Reproduce all records exactly.
════════════════
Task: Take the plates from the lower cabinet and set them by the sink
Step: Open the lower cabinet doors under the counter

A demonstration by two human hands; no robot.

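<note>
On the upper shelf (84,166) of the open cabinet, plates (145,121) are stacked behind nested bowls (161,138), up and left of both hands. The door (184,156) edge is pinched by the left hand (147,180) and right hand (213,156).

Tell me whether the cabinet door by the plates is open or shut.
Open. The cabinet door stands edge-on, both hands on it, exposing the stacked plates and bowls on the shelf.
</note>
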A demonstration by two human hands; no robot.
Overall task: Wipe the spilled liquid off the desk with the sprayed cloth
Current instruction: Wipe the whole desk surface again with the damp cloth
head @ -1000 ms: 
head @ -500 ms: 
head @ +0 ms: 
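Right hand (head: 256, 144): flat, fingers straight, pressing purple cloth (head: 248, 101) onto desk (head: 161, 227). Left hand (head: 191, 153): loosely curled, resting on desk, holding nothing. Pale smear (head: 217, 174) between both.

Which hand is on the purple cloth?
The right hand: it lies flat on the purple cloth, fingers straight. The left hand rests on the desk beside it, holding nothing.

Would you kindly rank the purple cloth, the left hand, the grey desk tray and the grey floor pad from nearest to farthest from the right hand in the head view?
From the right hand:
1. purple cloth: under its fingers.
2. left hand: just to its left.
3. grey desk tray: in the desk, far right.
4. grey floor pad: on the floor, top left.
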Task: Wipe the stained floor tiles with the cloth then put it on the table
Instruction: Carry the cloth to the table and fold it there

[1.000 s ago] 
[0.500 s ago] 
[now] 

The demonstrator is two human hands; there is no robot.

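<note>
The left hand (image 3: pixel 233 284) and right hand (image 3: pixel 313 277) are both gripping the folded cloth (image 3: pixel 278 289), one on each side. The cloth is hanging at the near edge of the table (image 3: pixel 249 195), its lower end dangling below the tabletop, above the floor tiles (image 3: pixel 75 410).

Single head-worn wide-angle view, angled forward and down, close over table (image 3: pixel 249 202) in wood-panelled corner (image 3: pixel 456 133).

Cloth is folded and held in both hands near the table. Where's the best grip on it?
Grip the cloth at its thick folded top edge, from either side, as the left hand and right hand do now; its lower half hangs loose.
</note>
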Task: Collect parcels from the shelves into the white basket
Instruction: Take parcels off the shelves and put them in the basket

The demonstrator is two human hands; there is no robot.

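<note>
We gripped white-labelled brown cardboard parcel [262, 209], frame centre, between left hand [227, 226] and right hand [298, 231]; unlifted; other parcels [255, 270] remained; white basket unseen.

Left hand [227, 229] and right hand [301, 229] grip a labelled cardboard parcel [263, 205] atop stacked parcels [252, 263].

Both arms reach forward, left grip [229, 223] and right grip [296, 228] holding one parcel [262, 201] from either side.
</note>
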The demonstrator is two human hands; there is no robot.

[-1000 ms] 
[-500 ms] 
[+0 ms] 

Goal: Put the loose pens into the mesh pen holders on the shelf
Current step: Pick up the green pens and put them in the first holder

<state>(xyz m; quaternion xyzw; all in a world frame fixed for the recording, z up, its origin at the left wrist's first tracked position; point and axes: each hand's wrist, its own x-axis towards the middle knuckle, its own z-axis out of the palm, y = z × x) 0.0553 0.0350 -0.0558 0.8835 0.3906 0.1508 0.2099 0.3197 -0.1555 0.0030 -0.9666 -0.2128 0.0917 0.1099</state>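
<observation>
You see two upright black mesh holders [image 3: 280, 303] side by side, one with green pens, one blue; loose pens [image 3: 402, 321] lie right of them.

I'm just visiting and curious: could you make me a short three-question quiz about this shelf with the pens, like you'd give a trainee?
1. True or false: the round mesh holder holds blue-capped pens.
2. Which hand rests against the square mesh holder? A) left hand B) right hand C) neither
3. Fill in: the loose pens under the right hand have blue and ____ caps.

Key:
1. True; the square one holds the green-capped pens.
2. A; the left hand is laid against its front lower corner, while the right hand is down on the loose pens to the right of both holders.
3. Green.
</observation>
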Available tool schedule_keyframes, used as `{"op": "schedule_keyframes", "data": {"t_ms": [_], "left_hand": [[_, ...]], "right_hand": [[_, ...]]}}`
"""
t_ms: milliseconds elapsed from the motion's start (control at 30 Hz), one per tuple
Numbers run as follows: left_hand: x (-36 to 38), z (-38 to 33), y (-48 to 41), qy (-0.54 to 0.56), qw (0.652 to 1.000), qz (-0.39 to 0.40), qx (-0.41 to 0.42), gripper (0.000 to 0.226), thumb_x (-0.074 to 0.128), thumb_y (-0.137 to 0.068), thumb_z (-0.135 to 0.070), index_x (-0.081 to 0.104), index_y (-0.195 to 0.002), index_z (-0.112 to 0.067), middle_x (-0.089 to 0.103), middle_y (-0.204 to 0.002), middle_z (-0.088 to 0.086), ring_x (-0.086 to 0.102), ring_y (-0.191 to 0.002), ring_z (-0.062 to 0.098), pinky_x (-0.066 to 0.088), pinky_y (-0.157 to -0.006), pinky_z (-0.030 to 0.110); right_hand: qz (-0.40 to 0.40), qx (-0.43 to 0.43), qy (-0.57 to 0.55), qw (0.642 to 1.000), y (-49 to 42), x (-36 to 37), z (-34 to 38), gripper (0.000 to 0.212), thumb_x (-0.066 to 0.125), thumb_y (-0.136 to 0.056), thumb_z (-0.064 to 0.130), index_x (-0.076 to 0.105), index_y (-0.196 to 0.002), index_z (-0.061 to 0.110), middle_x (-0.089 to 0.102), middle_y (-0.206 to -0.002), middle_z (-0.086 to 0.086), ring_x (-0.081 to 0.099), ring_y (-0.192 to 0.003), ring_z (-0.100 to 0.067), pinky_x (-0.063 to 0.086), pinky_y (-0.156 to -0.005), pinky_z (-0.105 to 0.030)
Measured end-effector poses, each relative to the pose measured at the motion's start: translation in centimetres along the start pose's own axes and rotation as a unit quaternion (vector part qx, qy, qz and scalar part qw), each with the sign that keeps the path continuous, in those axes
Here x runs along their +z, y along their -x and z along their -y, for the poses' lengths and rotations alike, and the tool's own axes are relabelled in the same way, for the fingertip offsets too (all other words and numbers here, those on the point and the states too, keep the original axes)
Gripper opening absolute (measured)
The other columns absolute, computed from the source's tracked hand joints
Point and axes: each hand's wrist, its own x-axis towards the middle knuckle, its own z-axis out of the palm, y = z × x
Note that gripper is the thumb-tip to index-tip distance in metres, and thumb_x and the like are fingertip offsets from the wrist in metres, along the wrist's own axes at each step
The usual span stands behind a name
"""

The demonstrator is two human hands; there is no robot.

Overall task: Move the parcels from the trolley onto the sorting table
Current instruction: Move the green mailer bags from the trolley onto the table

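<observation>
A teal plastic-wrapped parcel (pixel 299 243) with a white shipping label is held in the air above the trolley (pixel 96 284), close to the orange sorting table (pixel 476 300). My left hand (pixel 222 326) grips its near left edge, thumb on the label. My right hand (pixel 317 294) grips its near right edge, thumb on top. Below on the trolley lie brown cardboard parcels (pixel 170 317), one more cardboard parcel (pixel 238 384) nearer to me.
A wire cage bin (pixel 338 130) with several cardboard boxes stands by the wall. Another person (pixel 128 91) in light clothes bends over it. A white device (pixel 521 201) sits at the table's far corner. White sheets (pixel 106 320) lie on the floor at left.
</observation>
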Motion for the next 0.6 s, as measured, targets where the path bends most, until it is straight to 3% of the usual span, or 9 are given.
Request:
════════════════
Exercise result =>
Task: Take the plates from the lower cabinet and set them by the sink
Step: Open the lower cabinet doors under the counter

A demonstration by two human hands; no robot.

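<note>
On the upper shelf (84,166) of the open cabinet, plates (145,121) are stacked behind nested bowls (161,138), up and left of both hands. The door (184,156) edge is pinched by the left hand (147,180) and right hand (213,156).

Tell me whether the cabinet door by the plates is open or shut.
Open. The cabinet door stands edge-on, both hands on it, exposing the stacked plates and bowls on the shelf.
</note>
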A demonstration by two human hands; no robot.
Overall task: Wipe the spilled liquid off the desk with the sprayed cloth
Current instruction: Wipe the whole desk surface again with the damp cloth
head @ -1000 ms: 
head @ -500 ms: 
head @ +0 ms: 
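Right hand (head: 256, 144): flat, fingers straight, pressing purple cloth (head: 248, 101) onto desk (head: 161, 227). Left hand (head: 191, 153): loosely curled, resting on desk, holding nothing. Pale smear (head: 217, 174) between both.

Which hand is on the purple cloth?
The right hand: it lies flat on the purple cloth, fingers straight. The left hand rests on the desk beside it, holding nothing.

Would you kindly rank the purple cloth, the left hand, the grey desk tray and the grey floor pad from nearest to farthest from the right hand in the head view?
From the right hand:
1. purple cloth: under its fingers.
2. left hand: just to its left.
3. grey desk tray: in the desk, far right.
4. grey floor pad: on the floor, top left.
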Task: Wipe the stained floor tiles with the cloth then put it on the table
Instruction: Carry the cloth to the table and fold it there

[1.000 s ago] 
[0.500 s ago] 
[now] 

The demonstrator is two human hands; there is no robot.

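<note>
The left hand (image 3: pixel 233 284) and right hand (image 3: pixel 313 277) are both gripping the folded cloth (image 3: pixel 278 289), one on each side. The cloth is hanging at the near edge of the table (image 3: pixel 249 195), its lower end dangling below the tabletop, above the floor tiles (image 3: pixel 75 410).

Single head-worn wide-angle view, angled forward and down, close over table (image 3: pixel 249 202) in wood-panelled corner (image 3: pixel 456 133).

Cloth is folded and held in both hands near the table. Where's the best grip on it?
Grip the cloth at its thick folded top edge, from either side, as the left hand and right hand do now; its lower half hangs loose.
</note>
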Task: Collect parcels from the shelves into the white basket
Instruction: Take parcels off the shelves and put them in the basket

The demonstrator is two human hands; there is no robot.

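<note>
We gripped white-labelled brown cardboard parcel [262, 209], frame centre, between left hand [227, 226] and right hand [298, 231]; unlifted; other parcels [255, 270] remained; white basket unseen.

Left hand [227, 229] and right hand [301, 229] grip a labelled cardboard parcel [263, 205] atop stacked parcels [252, 263].

Both arms reach forward, left grip [229, 223] and right grip [296, 228] holding one parcel [262, 201] from either side.
</note>
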The demonstrator is two human hands; there is no robot.

[-1000 ms] 
[-500 ms] 
[+0 ms] 

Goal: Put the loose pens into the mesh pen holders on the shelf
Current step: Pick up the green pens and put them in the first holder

<state>(xyz m; quaternion xyzw; all in a world frame fixed for the recording, z up, its origin at the left wrist's first tracked position; point and axes: each hand's wrist, its own x-axis towards the middle knuckle, its own z-axis out of the palm, y = z × x) 0.0553 0.0350 -0.0558 0.8835 0.3906 0.1508 0.2099 0.3197 -0.1555 0.0030 -0.9666 -0.2128 0.0917 0.1099</state>
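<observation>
You see two upright black mesh holders [image 3: 280, 303] side by side, one with green pens, one blue; loose pens [image 3: 402, 321] lie right of them.

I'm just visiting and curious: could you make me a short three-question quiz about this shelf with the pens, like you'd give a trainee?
1. True or false: the round mesh holder holds blue-capped pens.
2. Which hand rests against the square mesh holder? A) left hand B) right hand C) neither
3. Fill in: the loose pens under the right hand have blue and ____ caps.

Key:
1. True; the square one holds the green-capped pens.
2. A; the left hand is laid against its front lower corner, while the right hand is down on the loose pens to the right of both holders.
3. Green.
</observation>
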Available tool schedule_keyframes, used as `{"op": "schedule_keyframes", "data": {"t_ms": [_], "left_hand": [[_, ...]], "right_hand": [[_, ...]]}}`
"""
t_ms: milliseconds elapsed from the motion's start (control at 30 Hz), one per tuple
Numbers run as follows: left_hand: x (-36 to 38), z (-38 to 33), y (-48 to 41), qy (-0.54 to 0.56), qw (0.652 to 1.000), qz (-0.39 to 0.40), qx (-0.41 to 0.42), gripper (0.000 to 0.226), thumb_x (-0.074 to 0.128), thumb_y (-0.137 to 0.068), thumb_z (-0.135 to 0.070), index_x (-0.081 to 0.104), index_y (-0.195 to 0.002), index_z (-0.112 to 0.067), middle_x (-0.089 to 0.103), middle_y (-0.204 to 0.002), middle_z (-0.088 to 0.086), ring_x (-0.086 to 0.102), ring_y (-0.191 to 0.002), ring_z (-0.062 to 0.098), pinky_x (-0.066 to 0.088), pinky_y (-0.157 to -0.006), pinky_z (-0.030 to 0.110); right_hand: qz (-0.40 to 0.40), qx (-0.43 to 0.43), qy (-0.57 to 0.55), qw (0.642 to 1.000), y (-49 to 42), x (-36 to 37), z (-34 to 38), gripper (0.000 to 0.212), thumb_x (-0.066 to 0.125), thumb_y (-0.136 to 0.056), thumb_z (-0.064 to 0.130), index_x (-0.076 to 0.105), index_y (-0.196 to 0.002), index_z (-0.061 to 0.110), middle_x (-0.089 to 0.102), middle_y (-0.206 to -0.002), middle_z (-0.086 to 0.086), ring_x (-0.081 to 0.099), ring_y (-0.192 to 0.003), ring_z (-0.100 to 0.067), pinky_x (-0.063 to 0.086), pinky_y (-0.156 to -0.005), pinky_z (-0.105 to 0.030)
Measured end-effector poses, each relative to the pose measured at the motion's start: translation in centimetres along the start pose's own axes and rotation as a unit quaternion (vector part qx, qy, qz and scalar part qw), each with the sign that keeps the path continuous, in those axes
Here x runs along their +z, y along their -x and z along their -y, for the poses' lengths and rotations alike, and the tool's own axes are relabelled in the same way, for the fingertip offsets too (all other words and numbers here, those on the point and the states too, keep the original axes)
Gripper opening absolute (measured)
The other columns absolute, computed from the source's tracked hand joints
Point and axes: each hand's wrist, its own x-axis towards the middle knuckle, its own z-axis out of the palm, y = z × x
Note that gripper is the thumb-tip to index-tip distance in metres, and thumb_x and the like are fingertip offsets from the wrist in metres, along the wrist's own axes at each step
The usual span stands behind a name
"""

The demonstrator is two human hands; there is no robot.

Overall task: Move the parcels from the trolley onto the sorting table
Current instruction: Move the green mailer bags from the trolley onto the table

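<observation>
A teal plastic-wrapped parcel (pixel 299 243) with a white shipping label is held in the air above the trolley (pixel 96 284), close to the orange sorting table (pixel 476 300). My left hand (pixel 222 326) grips its near left edge, thumb on the label. My right hand (pixel 317 294) grips its near right edge, thumb on top. Below on the trolley lie brown cardboard parcels (pixel 170 317), one more cardboard parcel (pixel 238 384) nearer to me.
A wire cage bin (pixel 338 130) with several cardboard boxes stands by the wall. Another person (pixel 128 91) in light clothes bends over it. A white device (pixel 521 201) sits at the table's far corner. White sheets (pixel 106 320) lie on the floor at left.
</observation>
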Motion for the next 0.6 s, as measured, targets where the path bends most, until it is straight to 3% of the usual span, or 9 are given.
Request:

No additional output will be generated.